TASK TO CARRY OUT
Could you please return each line of the data that has the word "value"?

*** Opening of SOURCE MATERIAL ***

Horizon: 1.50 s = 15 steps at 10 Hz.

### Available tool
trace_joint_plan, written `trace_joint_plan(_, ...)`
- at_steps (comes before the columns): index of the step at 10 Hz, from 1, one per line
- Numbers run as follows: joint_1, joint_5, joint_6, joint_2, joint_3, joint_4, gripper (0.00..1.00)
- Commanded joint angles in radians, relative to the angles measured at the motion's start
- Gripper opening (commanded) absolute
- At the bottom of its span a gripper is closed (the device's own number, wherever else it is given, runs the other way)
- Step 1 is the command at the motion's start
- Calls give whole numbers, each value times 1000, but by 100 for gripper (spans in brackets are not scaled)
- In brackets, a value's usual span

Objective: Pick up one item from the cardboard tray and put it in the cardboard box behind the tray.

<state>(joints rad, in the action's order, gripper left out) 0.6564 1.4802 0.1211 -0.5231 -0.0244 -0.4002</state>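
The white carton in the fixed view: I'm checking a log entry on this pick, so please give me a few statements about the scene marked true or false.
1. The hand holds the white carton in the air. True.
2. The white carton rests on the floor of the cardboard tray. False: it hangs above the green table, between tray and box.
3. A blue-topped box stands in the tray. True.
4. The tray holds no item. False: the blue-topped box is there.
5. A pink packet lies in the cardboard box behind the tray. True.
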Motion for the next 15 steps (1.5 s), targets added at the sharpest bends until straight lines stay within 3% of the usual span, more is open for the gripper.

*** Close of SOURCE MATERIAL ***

OUTPUT OF THE TASK
- Calls give whole numbers, each value times 1000, but by 100 for gripper (spans in brackets are not scaled)
- In brackets, a value's usual span

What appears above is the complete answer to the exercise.